Each entry is to be repeated word for word, and the images are to be dropped.

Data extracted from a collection
--------------------------------

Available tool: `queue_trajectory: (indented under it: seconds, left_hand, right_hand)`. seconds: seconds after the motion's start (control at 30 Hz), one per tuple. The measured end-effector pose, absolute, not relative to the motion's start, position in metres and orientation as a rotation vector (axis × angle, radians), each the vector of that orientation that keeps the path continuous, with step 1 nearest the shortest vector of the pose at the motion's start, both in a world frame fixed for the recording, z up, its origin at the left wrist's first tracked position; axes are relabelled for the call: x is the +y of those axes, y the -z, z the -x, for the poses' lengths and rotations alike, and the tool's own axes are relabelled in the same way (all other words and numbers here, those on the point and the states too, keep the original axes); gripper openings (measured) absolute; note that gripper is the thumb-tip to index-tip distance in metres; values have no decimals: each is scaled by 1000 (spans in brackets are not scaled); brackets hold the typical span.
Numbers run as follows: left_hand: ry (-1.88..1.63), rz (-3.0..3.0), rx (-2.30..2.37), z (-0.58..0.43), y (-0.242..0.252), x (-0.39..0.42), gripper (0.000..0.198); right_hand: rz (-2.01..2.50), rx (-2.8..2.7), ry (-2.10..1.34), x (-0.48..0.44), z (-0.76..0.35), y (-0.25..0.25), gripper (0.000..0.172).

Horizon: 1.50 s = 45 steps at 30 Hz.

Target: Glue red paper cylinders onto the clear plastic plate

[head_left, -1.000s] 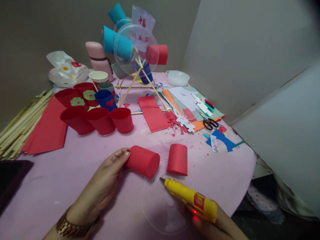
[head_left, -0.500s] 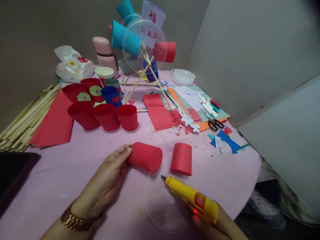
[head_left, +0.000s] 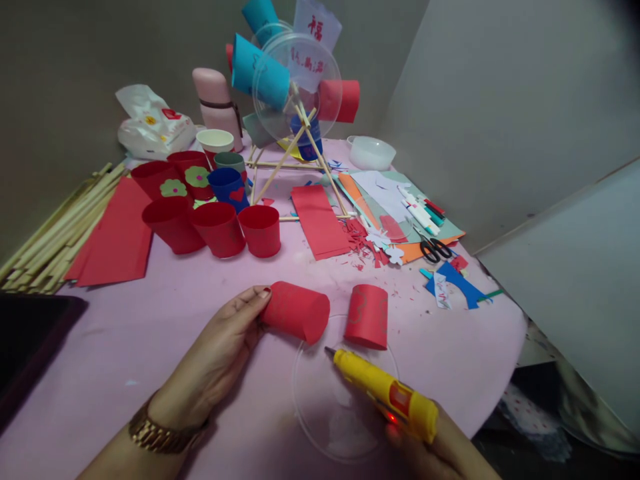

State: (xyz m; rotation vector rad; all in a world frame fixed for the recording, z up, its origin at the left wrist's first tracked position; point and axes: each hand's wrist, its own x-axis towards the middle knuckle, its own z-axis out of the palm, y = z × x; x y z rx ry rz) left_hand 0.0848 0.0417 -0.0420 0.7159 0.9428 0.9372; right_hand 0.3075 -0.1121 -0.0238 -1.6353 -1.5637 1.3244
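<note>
Your left fingers [head_left: 256, 303] hold a red cup [head_left: 297, 312], your right fingers [head_left: 399, 441] the glue gun [head_left: 373, 378]; gluing seems in hand, calling for a steady cup near the nozzle [head_left: 330, 353]

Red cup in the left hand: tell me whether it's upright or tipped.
Tipped: the left hand holds the red cup on its side, its flat end facing right.

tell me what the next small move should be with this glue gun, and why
Probably bring the dark nozzle of the yellow glue gun to the near end of the red paper cup: the left hand holds that cup on its side, its end turned toward the gun, while the right hand grips the gun with its nozzle close by.
</note>
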Motion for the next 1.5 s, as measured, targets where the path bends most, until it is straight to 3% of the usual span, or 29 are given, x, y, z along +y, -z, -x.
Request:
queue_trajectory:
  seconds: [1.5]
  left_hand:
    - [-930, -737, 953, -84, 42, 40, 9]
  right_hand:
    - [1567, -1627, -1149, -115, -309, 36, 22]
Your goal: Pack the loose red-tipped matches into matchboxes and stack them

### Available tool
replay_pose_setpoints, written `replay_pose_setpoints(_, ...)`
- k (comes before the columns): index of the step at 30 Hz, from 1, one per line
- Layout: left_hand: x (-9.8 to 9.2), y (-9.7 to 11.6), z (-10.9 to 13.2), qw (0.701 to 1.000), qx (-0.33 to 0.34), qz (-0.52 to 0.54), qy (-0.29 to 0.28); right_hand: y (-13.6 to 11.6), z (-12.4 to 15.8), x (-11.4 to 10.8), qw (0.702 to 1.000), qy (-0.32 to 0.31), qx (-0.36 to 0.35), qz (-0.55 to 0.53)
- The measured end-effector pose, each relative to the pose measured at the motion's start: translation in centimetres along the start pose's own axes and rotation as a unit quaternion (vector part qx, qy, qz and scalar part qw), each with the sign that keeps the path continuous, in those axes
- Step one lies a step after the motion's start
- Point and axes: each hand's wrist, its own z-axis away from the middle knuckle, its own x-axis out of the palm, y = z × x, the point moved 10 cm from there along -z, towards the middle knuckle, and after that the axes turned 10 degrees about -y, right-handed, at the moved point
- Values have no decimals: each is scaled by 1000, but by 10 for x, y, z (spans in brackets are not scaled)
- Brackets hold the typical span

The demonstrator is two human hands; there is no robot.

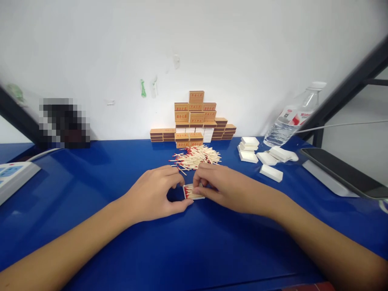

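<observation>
A small white matchbox tray [198, 198] lies on the blue table, holding matches [188, 190] whose red heads point left. My left hand [160, 192] curves around the tray's left end, forefinger at the far edge and thumb at the near edge. Over the tray's right part, my right hand [216, 184] has thumb and fingers closed in a pinch on the matches; its fingers hide the tray's right end. Just beyond both hands sits a loose heap of red-headed matches [200, 157].
Orange-brown matchboxes [197, 117] are stacked against the white wall. To the right lie several white matchbox trays [271, 173], with a tilted water bottle [292, 115] behind them. A dark phone [342, 171] rests at the far right; a white device [18, 178] stands at the left edge.
</observation>
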Motion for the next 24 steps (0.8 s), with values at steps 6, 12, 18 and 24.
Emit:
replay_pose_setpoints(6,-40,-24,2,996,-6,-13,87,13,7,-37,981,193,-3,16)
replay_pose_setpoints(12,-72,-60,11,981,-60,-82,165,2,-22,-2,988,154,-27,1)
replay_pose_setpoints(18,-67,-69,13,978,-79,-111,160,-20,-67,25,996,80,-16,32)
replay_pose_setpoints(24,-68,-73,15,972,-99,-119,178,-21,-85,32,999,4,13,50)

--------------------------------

WRITTEN REPLY
Available tool: `queue_trajectory: (indented under it: seconds, left_hand, right_hand)`. seconds: seconds after the motion's start (control at 30 Hz), one per tuple. The measured end-effector pose, absolute, not relative to the motion's start, position in metres and orientation as a rotation vector (axis × angle, radians), each the vector of that orientation that keeps the path continuous, with step 1 nearest the shortest vector of the pose at the motion's start, both in a world frame fixed for the recording, z up, its origin at the left wrist's first tracked position; axes are relabelled for the call: x is the +y of those axes, y the -z, z the -x, for the poses' lengths and rotations alike, and the tool's own axes are relabelled in the same way (all other words and numbers here, those on the point and the states too, keep the original axes); gripper openings (measured) absolute; note that gripper is the thumb-tip to index-tip distance in metres; values have no decimals: each is scaled by 1000 (spans in brackets are not scaled); brackets hold the typical span.
Numbers run as follows: left_hand: ry (-1.88..1.63), rz (-3.0..3.0), rx (-2.30..2.37), z (-0.58..0.43), y (-0.242..0.252), x (-0.39..0.42), gripper (0.000..0.198); right_hand: rz (-2.01..2.50), rx (-2.8..2.7), ry (-2.10..1.34), x (-0.48..0.44), z (-0.76..0.35), y (-0.25..0.25), gripper (0.000..0.172).

Horizon: 1.50 s = 45 steps at 30 Hz.

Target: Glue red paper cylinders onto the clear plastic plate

[head_left, -1.000s] 
[head_left, -0.500s] 
[head_left, +0.000s] 

State: (xyz m; rotation vector rad; all in a world frame fixed for the recording, z up, its origin at the left wrist's first tracked position; point and axes: each hand's wrist, its own x-axis towards the middle knuckle, its own z-axis out of the palm, y = z × x; x y z rx ry rz) left_hand 0.0848 0.0417 -0.0420 0.7159 0.9428 0.9372; right_hand 0.3075 -0.1121 -0.0238 -1.6353 -1.5637 1.3244
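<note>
Your left fingers [head_left: 256, 303] hold a red cup [head_left: 297, 312], your right fingers [head_left: 399, 441] the glue gun [head_left: 373, 378]; gluing seems in hand, calling for a steady cup near the nozzle [head_left: 330, 353]

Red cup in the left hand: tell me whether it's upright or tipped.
Tipped: the left hand holds the red cup on its side, its flat end facing right.

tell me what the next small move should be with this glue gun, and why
Probably bring the dark nozzle of the yellow glue gun to the near end of the red paper cup: the left hand holds that cup on its side, its end turned toward the gun, while the right hand grips the gun with its nozzle close by.
</note>
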Motion for the next 1.5 s, as measured, targets where the path bends most, until it is straight to 3% of the usual span, or 29 are given, x, y, z along +y, -z, -x.
Request:
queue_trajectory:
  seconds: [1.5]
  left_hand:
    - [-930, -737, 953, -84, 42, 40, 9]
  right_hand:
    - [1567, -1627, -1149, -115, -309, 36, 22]
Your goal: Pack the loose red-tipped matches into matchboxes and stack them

### Available tool
replay_pose_setpoints, written `replay_pose_setpoints(_, ...)`
- k (comes before the columns): index of the step at 30 Hz, from 1, one per line
- Layout: left_hand: x (-9.8 to 9.2), y (-9.7 to 11.6), z (-10.9 to 13.2), qw (0.701 to 1.000), qx (-0.33 to 0.34), qz (-0.52 to 0.54), qy (-0.29 to 0.28); right_hand: y (-13.6 to 11.6), z (-12.4 to 15.8), x (-11.4 to 10.8), qw (0.702 to 1.000), qy (-0.32 to 0.31), qx (-0.36 to 0.35), qz (-0.55 to 0.53)
- The measured end-effector pose, each relative to the pose measured at the motion's start: translation in centimetres along the start pose's own axes and rotation as a unit quaternion (vector part qx, qy, qz and scalar part qw), each with the sign that keeps the path continuous, in those axes
- Step one lies a step after the motion's start
- Point and axes: each hand's wrist, its own z-axis away from the middle knuckle, its own x-axis out of the palm, y = z × x, the point moved 10 cm from there along -z, towards the middle knuckle, and after that the axes turned 10 degrees about -y, right-handed, at the moved point
- Values have no decimals: each is scaled by 1000, but by 10 for x, y, z (spans in brackets are not scaled)
- Brackets hold the typical span

The demonstrator is two human hands; there is no robot.


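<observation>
A small white matchbox tray [198, 198] lies on the blue table, holding matches [188, 190] whose red heads point left. My left hand [160, 192] curves around the tray's left end, forefinger at the far edge and thumb at the near edge. Over the tray's right part, my right hand [216, 184] has thumb and fingers closed in a pinch on the matches; its fingers hide the tray's right end. Just beyond both hands sits a loose heap of red-headed matches [200, 157].
Orange-brown matchboxes [197, 117] are stacked against the white wall. To the right lie several white matchbox trays [271, 173], with a tilted water bottle [292, 115] behind them. A dark phone [342, 171] rests at the far right; a white device [18, 178] stands at the left edge.
</observation>
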Motion for the next 24 steps (0.8 s), with values at steps 6, 12, 18 and 24.
Emit:
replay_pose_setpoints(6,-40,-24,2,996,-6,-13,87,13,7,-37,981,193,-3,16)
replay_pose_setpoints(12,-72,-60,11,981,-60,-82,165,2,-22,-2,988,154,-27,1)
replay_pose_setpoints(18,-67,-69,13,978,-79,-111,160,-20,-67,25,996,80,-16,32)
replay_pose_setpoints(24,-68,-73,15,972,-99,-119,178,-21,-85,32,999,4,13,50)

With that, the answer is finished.